Throughout his life, Brand has sought answers to life's questions in drugs, sex, alcohol, fame and fortune. And he's still searching. His mother Barbara remembers him as a very young boy saying he thought he was the new Jesus. Politically active with a desire to change the world, he used comedy and acting to get out of his grim hometown, then was thrown out of drama school for using drugs. He's ambitious and difficult, mixing comedy, art, spirituality and politics to share his vision for a more compassionate world.

Filmmaker Timoner explores this through lucid interviews with Brand, his family and colleagues, illustrated with never-seen footage of his early life, including street activism and various addictions. It's colourful, quick, witty and pointed, overflowing with Brand's passionate belief in global unity and equality. No wonder he has become obsessed by people who transcend celebrity, like Jesus, Gandhi and Malcolm X. Essentially, he wants to replace greed and power with love and compassion. And he knows the media attack him so they can ignore what he's saying.

Thankfully, the film also explores his darker sides, such as his difficulty dealing with criticism and his headline-grabbing antics. But Brand's ideas have power because he knows that laughter is unifying. And he's genuinely outraged by the vulgar disparity of his life: a millionaire calling for redistribution of wealth. Brand speaks about the "war between my self-destruction and my creativity", but knows his fame is only worthwhile if he uses it to do something good. So his success emboldens him to make radical comments, such as his call to stop criminalising drug users, which helps no one.

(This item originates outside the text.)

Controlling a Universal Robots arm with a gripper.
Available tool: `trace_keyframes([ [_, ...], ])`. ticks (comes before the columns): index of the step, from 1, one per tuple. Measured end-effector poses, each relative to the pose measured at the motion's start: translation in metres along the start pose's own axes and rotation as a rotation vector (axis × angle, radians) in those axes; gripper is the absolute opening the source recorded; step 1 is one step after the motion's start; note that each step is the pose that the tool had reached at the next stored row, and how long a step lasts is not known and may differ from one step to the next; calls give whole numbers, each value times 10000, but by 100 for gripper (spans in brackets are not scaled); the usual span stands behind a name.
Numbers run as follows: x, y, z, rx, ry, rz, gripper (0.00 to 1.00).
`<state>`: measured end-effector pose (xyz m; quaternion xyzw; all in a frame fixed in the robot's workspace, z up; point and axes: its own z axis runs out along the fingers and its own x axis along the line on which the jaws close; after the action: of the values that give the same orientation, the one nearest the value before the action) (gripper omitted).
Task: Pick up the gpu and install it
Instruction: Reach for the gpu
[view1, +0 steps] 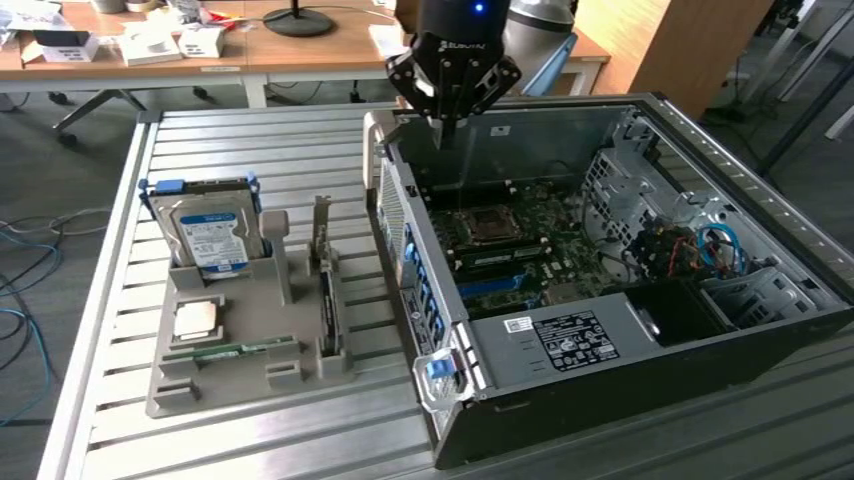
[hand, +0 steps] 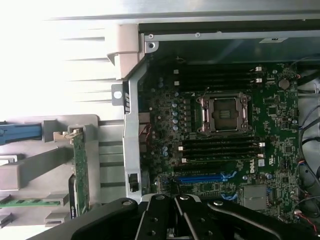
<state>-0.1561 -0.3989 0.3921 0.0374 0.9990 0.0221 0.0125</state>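
The gpu (view1: 324, 290) stands on edge in a slot of the grey holder (view1: 227, 385), its silver bracket pointing up; in the wrist view the gpu (hand: 80, 170) appears as a thin green-edged card. My gripper (view1: 445, 135) hangs over the back corner of the open computer case (view1: 601, 330), well apart from the gpu, to the exterior view's right of it. Its fingers are shut together with nothing between them. The gripper (hand: 175, 220) looks down on the motherboard (hand: 225, 130) and its blue card slot (hand: 200, 177).
The holder also carries a silver hard drive with a blue-white label (view1: 207, 235), a small square chip (view1: 198, 320) and a green memory stick (view1: 240, 350). All stand on a slatted metal table (view1: 240, 140). Desks with boxes (view1: 147, 45) stand behind.
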Motion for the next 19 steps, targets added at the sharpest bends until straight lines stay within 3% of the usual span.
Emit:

Timoner finds funny and astute comments everywhere. There's an astounding clip from American morning TV in which he shows up the presenters for their vacuous approach. And he skilfully highlights how Christian teaching actually contradicts everything America's right-wing religious leaders preach. But he isn't interested in politics because it's about maintaining the status quo, but the world needs to change. And he's proud to be named among taboo-busting comics like George Carlin, Richard Pryor, Bill Hicks and Lenny Bruce. But the film is also worth seeing just for Brand's conversation with David Lynch about infinite love.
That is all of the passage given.